» Problem statement:
In this data, count the lines in which "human" appears and give only that number.

» Exercise data:
------------------------------

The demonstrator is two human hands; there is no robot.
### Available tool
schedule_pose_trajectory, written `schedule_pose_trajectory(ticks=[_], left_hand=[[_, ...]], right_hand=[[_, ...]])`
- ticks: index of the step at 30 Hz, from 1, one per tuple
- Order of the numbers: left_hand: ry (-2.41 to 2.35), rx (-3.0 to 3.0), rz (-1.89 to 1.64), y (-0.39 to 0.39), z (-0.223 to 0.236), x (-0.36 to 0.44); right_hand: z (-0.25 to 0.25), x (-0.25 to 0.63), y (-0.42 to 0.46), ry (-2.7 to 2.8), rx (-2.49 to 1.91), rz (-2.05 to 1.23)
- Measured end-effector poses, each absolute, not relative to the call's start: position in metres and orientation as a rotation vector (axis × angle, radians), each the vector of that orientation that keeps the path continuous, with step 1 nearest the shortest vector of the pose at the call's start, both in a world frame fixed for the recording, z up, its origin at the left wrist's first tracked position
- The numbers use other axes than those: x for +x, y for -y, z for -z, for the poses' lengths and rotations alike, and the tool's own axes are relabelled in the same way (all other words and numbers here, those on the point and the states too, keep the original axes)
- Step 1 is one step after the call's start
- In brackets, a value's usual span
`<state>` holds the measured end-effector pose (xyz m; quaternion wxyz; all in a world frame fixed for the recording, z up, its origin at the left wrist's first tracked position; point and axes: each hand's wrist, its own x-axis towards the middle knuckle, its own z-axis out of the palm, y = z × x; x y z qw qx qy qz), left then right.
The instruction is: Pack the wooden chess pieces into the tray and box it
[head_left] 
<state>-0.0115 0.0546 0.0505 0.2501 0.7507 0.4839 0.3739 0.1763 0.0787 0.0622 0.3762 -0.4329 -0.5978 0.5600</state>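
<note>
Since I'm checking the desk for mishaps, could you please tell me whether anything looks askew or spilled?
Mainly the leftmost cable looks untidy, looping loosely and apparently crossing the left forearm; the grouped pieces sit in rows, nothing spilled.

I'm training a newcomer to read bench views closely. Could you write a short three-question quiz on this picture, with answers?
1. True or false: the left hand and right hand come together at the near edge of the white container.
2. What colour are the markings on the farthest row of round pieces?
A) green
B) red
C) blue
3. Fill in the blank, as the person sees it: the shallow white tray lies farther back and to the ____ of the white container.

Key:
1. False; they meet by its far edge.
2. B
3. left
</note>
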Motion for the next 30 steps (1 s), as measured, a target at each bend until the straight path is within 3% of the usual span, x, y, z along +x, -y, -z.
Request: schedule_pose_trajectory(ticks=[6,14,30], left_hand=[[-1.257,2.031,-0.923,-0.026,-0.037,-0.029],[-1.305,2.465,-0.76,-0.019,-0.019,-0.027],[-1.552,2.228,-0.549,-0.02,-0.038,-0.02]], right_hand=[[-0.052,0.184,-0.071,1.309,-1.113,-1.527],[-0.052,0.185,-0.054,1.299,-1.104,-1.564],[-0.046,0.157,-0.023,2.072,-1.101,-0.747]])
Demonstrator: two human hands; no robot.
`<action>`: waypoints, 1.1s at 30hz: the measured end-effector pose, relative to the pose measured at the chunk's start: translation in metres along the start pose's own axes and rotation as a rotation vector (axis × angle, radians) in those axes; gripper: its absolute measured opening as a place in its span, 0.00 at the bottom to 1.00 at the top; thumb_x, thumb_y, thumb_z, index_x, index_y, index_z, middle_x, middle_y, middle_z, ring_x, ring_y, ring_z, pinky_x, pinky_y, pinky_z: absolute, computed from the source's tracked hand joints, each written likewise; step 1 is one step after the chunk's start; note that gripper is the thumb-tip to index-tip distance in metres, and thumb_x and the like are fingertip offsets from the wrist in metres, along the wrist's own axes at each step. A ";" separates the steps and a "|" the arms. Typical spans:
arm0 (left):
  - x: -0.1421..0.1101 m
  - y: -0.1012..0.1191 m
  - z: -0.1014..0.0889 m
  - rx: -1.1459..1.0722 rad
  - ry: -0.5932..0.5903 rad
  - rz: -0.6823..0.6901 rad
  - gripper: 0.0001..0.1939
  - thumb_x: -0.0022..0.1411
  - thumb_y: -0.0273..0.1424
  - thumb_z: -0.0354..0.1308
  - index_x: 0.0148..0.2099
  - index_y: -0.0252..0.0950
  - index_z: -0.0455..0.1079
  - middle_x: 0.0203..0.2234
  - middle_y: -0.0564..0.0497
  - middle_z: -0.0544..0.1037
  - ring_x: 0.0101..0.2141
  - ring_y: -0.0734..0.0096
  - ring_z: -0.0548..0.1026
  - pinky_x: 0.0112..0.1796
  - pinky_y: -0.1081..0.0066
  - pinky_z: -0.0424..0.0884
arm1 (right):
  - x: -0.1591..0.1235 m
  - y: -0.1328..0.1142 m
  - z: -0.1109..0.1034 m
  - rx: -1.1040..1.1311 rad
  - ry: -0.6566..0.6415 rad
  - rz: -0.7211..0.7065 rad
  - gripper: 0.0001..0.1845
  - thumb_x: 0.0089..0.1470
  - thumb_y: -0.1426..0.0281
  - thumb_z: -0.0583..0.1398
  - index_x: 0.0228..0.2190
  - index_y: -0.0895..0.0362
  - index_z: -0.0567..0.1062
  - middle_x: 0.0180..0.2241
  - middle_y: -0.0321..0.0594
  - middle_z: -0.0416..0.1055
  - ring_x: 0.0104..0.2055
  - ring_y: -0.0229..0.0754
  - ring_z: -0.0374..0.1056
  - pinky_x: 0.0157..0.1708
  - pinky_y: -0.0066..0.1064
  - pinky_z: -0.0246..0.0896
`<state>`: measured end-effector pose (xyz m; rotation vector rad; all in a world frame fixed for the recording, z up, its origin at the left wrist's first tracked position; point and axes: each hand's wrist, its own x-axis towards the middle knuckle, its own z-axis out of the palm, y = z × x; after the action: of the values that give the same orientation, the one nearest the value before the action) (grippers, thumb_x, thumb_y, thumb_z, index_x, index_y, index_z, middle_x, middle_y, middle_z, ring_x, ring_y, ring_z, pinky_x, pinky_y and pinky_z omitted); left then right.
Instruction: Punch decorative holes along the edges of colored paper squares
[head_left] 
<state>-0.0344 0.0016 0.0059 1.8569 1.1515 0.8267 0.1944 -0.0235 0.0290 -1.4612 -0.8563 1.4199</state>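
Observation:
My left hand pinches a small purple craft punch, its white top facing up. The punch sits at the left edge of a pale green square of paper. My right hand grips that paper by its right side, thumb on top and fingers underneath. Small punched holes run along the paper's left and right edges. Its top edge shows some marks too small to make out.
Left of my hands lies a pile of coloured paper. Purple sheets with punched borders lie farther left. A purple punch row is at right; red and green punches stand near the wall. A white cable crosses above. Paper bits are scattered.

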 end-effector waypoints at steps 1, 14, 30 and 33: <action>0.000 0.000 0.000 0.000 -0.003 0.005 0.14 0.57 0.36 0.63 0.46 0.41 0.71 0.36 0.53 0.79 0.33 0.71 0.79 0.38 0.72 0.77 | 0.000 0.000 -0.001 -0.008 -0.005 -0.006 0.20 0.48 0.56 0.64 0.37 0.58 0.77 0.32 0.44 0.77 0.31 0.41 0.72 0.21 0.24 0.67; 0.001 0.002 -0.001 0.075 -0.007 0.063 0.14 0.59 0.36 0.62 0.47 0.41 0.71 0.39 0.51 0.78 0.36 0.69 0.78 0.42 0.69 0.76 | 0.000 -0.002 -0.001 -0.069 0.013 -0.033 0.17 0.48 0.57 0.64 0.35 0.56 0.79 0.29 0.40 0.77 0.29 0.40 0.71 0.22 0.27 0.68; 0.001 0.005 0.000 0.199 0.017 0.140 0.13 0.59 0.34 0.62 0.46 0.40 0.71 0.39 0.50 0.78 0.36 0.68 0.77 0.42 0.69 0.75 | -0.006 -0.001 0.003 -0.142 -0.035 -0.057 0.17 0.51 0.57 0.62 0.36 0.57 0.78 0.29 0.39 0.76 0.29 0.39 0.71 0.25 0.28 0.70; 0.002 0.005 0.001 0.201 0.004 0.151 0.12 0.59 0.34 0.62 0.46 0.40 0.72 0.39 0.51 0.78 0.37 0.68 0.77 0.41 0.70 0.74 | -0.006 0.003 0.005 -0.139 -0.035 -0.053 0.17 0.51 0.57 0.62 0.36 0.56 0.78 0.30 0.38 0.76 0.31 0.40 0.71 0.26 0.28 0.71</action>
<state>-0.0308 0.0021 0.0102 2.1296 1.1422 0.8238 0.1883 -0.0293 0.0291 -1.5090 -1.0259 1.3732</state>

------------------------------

» Result of the task:
2